## Task 1: Recommender System Challenge

### Introduction

The goal of the task 1 is to bulit a recommender system to recommend item to the user through what the user has purchased. In this task, I established two recommendation systems. I used the ALS algorithm for the first recommendation system, and I used Content Based Recommender for the second recommendation system.

### Recommender system base on ALS algorithms

#### data

On the data, I used a combination of train dataset and validation dataset as a training dataset, and under the recommendation system of als algorithm, I used the item_fea dataset. 
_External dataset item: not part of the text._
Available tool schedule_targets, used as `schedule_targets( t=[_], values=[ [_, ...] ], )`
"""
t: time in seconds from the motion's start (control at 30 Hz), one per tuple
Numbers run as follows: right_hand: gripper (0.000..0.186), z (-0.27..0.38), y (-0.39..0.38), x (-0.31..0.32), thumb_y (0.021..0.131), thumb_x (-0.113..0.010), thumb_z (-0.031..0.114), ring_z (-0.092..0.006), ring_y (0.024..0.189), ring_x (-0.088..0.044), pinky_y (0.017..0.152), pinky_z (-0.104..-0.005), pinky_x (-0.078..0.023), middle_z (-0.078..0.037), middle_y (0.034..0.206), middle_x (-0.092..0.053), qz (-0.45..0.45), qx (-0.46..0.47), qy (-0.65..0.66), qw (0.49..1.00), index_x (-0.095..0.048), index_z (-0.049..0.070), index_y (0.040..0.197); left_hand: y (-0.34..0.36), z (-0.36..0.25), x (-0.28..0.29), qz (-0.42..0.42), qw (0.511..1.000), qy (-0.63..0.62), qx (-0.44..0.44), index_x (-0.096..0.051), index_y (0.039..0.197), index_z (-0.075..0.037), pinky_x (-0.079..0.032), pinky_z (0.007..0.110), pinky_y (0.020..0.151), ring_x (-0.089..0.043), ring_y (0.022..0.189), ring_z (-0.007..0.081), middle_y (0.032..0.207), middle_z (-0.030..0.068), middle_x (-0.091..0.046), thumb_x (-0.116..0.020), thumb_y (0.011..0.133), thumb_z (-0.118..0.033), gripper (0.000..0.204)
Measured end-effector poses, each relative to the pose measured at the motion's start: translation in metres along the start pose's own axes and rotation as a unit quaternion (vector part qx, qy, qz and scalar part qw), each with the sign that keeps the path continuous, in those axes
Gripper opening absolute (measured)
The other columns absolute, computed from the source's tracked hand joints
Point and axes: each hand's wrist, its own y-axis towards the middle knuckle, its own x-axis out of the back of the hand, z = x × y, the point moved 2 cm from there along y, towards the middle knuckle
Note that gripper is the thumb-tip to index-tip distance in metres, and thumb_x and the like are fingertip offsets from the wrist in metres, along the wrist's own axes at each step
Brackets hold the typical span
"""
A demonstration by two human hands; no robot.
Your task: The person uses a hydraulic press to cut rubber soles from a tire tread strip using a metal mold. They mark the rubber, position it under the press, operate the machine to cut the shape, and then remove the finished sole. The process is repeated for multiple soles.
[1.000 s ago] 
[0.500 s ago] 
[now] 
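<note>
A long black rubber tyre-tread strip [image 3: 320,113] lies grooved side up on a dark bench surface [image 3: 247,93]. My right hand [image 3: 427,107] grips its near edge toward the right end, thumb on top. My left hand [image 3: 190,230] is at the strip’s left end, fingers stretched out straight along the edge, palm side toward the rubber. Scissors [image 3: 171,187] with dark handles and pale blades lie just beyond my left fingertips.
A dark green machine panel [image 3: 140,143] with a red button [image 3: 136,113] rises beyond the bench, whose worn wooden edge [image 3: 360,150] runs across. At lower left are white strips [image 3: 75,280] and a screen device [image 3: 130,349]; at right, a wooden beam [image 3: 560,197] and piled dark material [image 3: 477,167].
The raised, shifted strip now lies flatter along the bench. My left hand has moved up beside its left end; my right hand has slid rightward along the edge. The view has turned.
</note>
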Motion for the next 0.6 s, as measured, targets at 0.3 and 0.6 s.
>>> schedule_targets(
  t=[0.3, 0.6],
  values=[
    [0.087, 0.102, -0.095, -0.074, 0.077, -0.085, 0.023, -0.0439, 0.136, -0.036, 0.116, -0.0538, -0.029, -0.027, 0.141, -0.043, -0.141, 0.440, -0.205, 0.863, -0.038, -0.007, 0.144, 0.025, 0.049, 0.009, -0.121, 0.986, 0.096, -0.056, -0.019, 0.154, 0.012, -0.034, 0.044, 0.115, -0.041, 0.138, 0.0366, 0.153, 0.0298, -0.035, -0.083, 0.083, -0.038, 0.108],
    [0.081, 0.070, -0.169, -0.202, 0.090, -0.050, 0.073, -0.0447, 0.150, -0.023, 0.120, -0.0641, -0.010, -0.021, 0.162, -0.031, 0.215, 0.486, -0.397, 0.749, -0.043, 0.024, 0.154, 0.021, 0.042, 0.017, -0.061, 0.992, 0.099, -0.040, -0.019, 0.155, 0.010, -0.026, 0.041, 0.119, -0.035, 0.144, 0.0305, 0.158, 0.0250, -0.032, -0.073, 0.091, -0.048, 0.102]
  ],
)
The item_fea data set is a data set of the characteristics of all items, and similar items can be found more accurately through the characteristics of the items.

This algorithm does not use the user_fea data set. When user_fea is used, it will increase the error. Find similar users and then find items with high similarity from the purchase list of similar users and directly find items with high similarity from my purchase list. There is a big error compared to this, because similar users are not exactly the same as the users themselves, so things purchased by similar users may not be needed for users.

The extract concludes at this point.